Threat of Potential Hunger Gap in Angola

Action Against Hunger calls attention to the more than one million people at risk of food shortages

In Angola today, around one million citizens may be at risk of lacking sufficient food resources for a period of some months. Despite the acute risk neither the Government of Angola or the international community has responded in the least, thereby increasing the risk, of course.

The nutritional situation in the Plano Alto regions of Angola, in particular, is deteriorating dramatically. Furthermore, following 30 years of the country's civil war, there has sadly been decreasing international attention or support for finalizing a peace process. This absence of focus on the part of the international community generally acts in parallel with the lack of ability and political will on the part of the Angolan Government itself.
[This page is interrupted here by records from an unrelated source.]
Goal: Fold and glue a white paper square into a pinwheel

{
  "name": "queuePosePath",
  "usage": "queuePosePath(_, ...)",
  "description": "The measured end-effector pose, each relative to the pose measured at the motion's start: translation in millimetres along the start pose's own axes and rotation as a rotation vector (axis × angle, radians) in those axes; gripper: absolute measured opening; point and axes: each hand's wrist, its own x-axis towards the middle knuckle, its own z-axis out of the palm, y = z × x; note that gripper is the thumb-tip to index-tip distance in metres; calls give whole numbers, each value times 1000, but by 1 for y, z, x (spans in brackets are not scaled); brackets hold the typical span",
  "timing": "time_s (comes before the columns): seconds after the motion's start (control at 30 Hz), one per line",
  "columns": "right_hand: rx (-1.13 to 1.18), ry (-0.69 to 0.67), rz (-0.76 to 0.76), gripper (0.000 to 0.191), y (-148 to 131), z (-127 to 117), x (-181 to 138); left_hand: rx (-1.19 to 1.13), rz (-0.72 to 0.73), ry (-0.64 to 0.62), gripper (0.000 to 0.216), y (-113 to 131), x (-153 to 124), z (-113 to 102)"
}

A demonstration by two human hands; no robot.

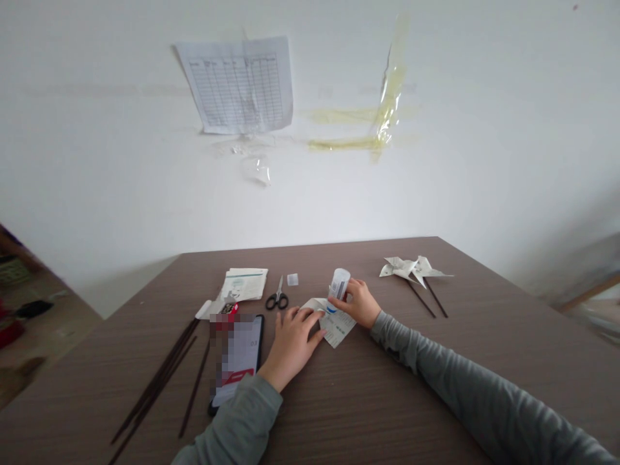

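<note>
White bottle [338, 284] sits clenched in your right hand [359, 302], its lower end hidden against the printed paper [339, 326] that your left hand [293, 336] presses flat, fingers spread. Its label is too small to read. Left of your left hand, the phone [239, 361] has a blurred screen. The worktop [368, 400] is brown; the white wall [97, 161] beyond carries 1 taped chart [239, 84].

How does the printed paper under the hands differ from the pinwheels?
The printed paper lies flat; the pinwheels are folded into blades. The left hand presses the printed paper and the right hand holds a white tube at it; the pinwheels lie untouched. The pinwheels have dark sticks; the printed paper has none. Both are pale paper.
</note>
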Motion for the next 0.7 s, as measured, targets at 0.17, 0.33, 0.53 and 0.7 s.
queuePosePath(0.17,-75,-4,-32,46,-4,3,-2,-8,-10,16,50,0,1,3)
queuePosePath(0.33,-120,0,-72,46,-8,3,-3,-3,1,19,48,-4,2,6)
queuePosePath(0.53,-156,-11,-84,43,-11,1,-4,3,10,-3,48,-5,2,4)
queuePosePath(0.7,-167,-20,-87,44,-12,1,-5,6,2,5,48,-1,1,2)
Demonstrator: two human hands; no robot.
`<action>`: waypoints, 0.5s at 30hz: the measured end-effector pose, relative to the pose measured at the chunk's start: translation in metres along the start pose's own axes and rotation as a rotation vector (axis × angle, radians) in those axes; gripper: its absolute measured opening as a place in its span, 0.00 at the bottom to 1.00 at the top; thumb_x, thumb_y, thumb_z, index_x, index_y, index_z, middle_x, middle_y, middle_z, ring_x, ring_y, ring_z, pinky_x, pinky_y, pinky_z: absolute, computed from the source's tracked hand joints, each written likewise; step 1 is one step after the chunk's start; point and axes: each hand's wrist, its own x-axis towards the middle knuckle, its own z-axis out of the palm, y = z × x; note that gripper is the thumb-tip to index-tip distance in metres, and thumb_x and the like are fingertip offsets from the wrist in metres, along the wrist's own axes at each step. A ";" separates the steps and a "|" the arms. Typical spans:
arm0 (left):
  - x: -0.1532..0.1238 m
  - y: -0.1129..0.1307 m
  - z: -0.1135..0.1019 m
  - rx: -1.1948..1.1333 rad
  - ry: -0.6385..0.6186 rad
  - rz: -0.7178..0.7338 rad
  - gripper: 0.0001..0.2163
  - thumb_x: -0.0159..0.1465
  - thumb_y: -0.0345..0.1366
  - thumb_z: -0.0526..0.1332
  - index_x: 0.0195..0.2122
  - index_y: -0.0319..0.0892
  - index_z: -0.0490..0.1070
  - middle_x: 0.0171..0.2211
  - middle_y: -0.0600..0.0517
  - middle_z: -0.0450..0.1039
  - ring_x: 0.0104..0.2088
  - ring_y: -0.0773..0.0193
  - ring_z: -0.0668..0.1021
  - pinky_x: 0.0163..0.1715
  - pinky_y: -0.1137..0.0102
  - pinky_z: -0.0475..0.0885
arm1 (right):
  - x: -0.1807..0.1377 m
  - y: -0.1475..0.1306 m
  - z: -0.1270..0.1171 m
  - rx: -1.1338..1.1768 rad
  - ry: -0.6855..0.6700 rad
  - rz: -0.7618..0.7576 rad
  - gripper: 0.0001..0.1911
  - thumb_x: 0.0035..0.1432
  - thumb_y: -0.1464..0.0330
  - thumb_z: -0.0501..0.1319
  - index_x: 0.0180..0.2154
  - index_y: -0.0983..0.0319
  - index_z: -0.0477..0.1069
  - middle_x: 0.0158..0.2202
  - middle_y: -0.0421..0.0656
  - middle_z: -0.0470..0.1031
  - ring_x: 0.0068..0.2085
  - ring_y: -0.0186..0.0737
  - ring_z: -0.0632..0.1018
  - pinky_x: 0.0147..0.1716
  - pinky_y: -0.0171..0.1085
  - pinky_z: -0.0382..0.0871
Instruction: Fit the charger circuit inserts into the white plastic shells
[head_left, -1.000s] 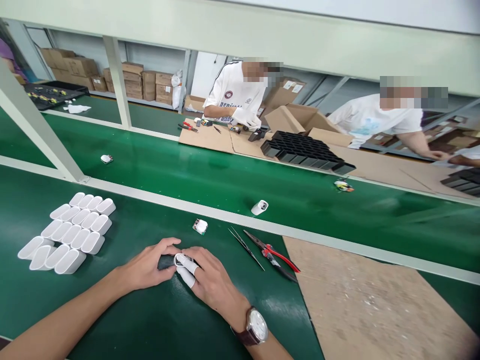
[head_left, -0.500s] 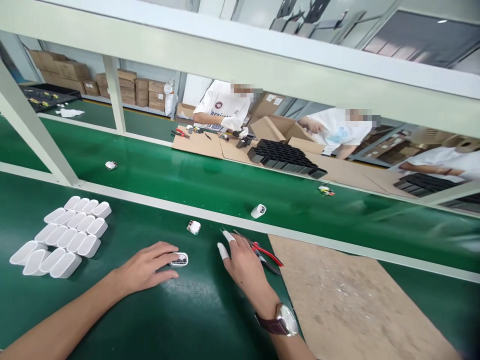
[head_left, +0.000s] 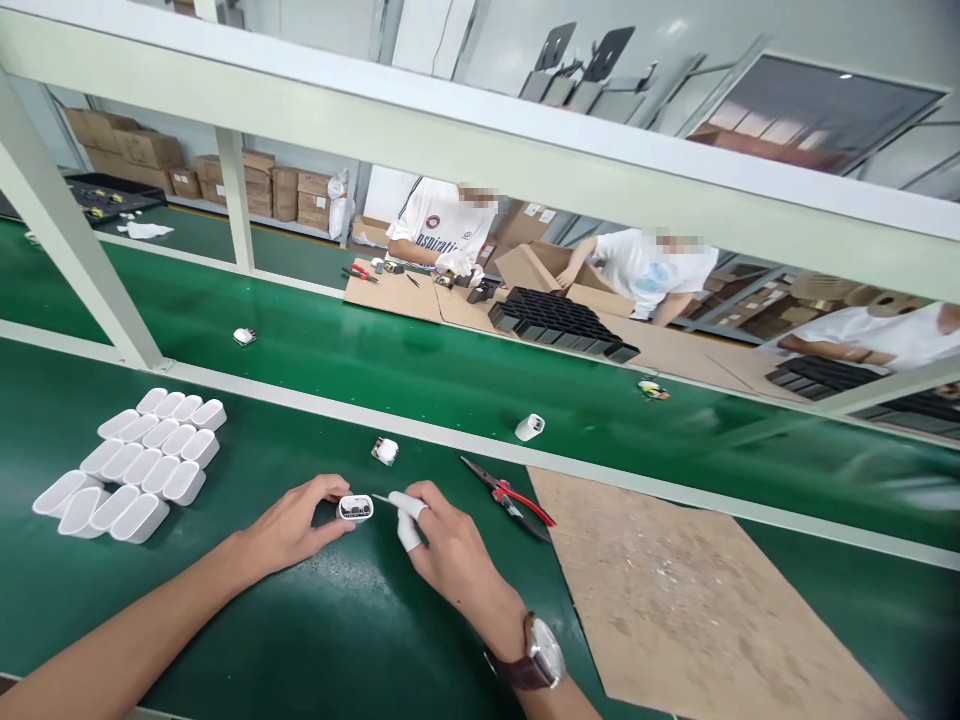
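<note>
My left hand [head_left: 296, 525] pinches a small white housing [head_left: 355, 508] on the green bench, its open end facing me. My right hand [head_left: 442, 550], with white finger cots and a wristwatch, holds thin tweezers [head_left: 382, 498] whose tip points at the housing's opening. Red-handled pliers [head_left: 510, 497] lie just right of my right hand. A small white part [head_left: 385, 451] rests on the bench beyond the housing.
Rows of empty white housings [head_left: 135, 463] lie at the left. A cardboard sheet [head_left: 697, 600] covers the bench at the right. The green belt [head_left: 450, 375] carries a white housing [head_left: 529, 427] and other small parts. Across it, people work beside black trays [head_left: 562, 322] and cartons.
My right hand went out to the tools by the pliers, picked up the tweezers and came back to the housing. My left hand kept the housing in place and tilted it up.
</note>
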 end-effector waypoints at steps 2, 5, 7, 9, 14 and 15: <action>0.000 -0.001 0.000 -0.030 -0.002 -0.011 0.17 0.70 0.41 0.66 0.57 0.50 0.65 0.54 0.51 0.79 0.55 0.55 0.82 0.56 0.57 0.78 | 0.004 -0.012 0.003 -0.061 -0.032 -0.068 0.12 0.69 0.77 0.52 0.46 0.61 0.72 0.43 0.47 0.74 0.32 0.39 0.75 0.31 0.39 0.74; 0.000 -0.001 0.000 -0.059 -0.018 -0.012 0.18 0.70 0.40 0.66 0.58 0.50 0.64 0.55 0.50 0.80 0.56 0.55 0.82 0.56 0.56 0.78 | 0.007 -0.015 0.009 -0.110 -0.047 -0.107 0.11 0.67 0.78 0.52 0.39 0.61 0.71 0.42 0.48 0.74 0.32 0.40 0.74 0.30 0.39 0.72; 0.000 0.000 -0.001 -0.069 -0.025 -0.016 0.19 0.69 0.40 0.66 0.59 0.50 0.64 0.55 0.50 0.80 0.56 0.54 0.82 0.56 0.55 0.78 | 0.008 -0.013 0.012 -0.117 -0.045 -0.102 0.11 0.66 0.78 0.53 0.37 0.61 0.71 0.42 0.47 0.73 0.31 0.39 0.74 0.29 0.39 0.71; 0.001 0.000 -0.001 -0.074 -0.031 -0.022 0.19 0.69 0.39 0.66 0.59 0.50 0.64 0.55 0.50 0.80 0.56 0.54 0.82 0.56 0.55 0.78 | 0.009 -0.010 0.014 -0.114 -0.038 -0.094 0.11 0.66 0.79 0.54 0.36 0.61 0.71 0.41 0.46 0.73 0.31 0.39 0.74 0.29 0.39 0.70; 0.001 -0.001 -0.001 -0.057 -0.024 -0.007 0.18 0.69 0.39 0.66 0.58 0.50 0.64 0.55 0.50 0.79 0.56 0.54 0.82 0.56 0.56 0.79 | 0.011 -0.009 0.018 -0.056 -0.040 -0.095 0.10 0.67 0.79 0.54 0.39 0.61 0.72 0.41 0.45 0.73 0.31 0.38 0.74 0.31 0.38 0.71; 0.001 -0.002 0.000 -0.049 -0.022 -0.004 0.18 0.69 0.39 0.66 0.58 0.50 0.64 0.55 0.50 0.80 0.56 0.54 0.82 0.55 0.57 0.79 | 0.012 -0.008 0.018 -0.044 -0.046 -0.100 0.11 0.68 0.78 0.53 0.39 0.61 0.72 0.41 0.45 0.74 0.31 0.38 0.74 0.31 0.38 0.71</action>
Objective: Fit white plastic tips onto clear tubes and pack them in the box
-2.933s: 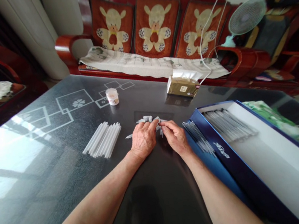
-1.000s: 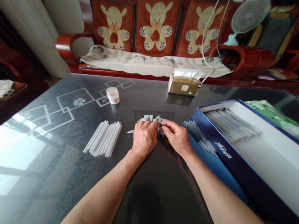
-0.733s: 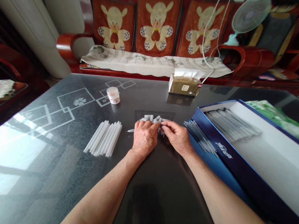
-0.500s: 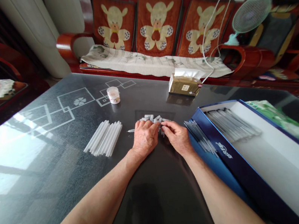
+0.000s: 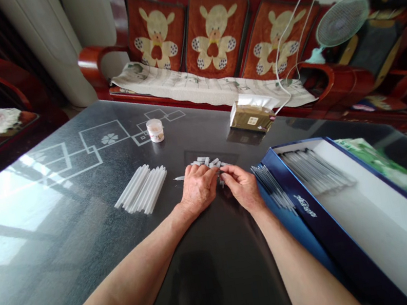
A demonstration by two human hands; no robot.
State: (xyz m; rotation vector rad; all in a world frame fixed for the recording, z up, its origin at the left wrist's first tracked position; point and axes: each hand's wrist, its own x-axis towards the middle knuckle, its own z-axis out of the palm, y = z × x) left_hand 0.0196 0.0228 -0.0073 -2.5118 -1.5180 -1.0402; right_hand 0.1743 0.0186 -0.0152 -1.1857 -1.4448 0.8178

Together this atmosphere of failure is only aggravating the effects of heavy early rainfalls that have already destroyed the majority of the Angolan harvests.

In real terms, this means that the present rate of production of corn, beans and sweet potato will not be enough to cover the needs of the population into the future. In other words, from April 2004 until November 2005, around one million Angolan citizens will face a period of food insecurity, to say the least. Insofar as the farming population has harvested prematurely the fear exists that they will lose the crop altogether. Another consequence is that they will lack seeds for planting for the next season.

The Angolan civil war ended officially in 2002, and the displaced in Angola started the process of return and resettlement in their places of origin. Although Angola has seemed to enter a positive process of transition, there are still pockets where emergency conditions still exist and in the rural areas there is a high vulnerability of complete collapse and the failure of all efforts at development. The country is committed to the implementation of a peace process. But the Government's efforts are woefully insufficient. Lacking above all are the political will and the supply of financial and other resources needed to support the most vulnerable segments of the populations. There is too much reliance on the efforts of the international community which is not only apathetic - they are actually withdrawing their contributions.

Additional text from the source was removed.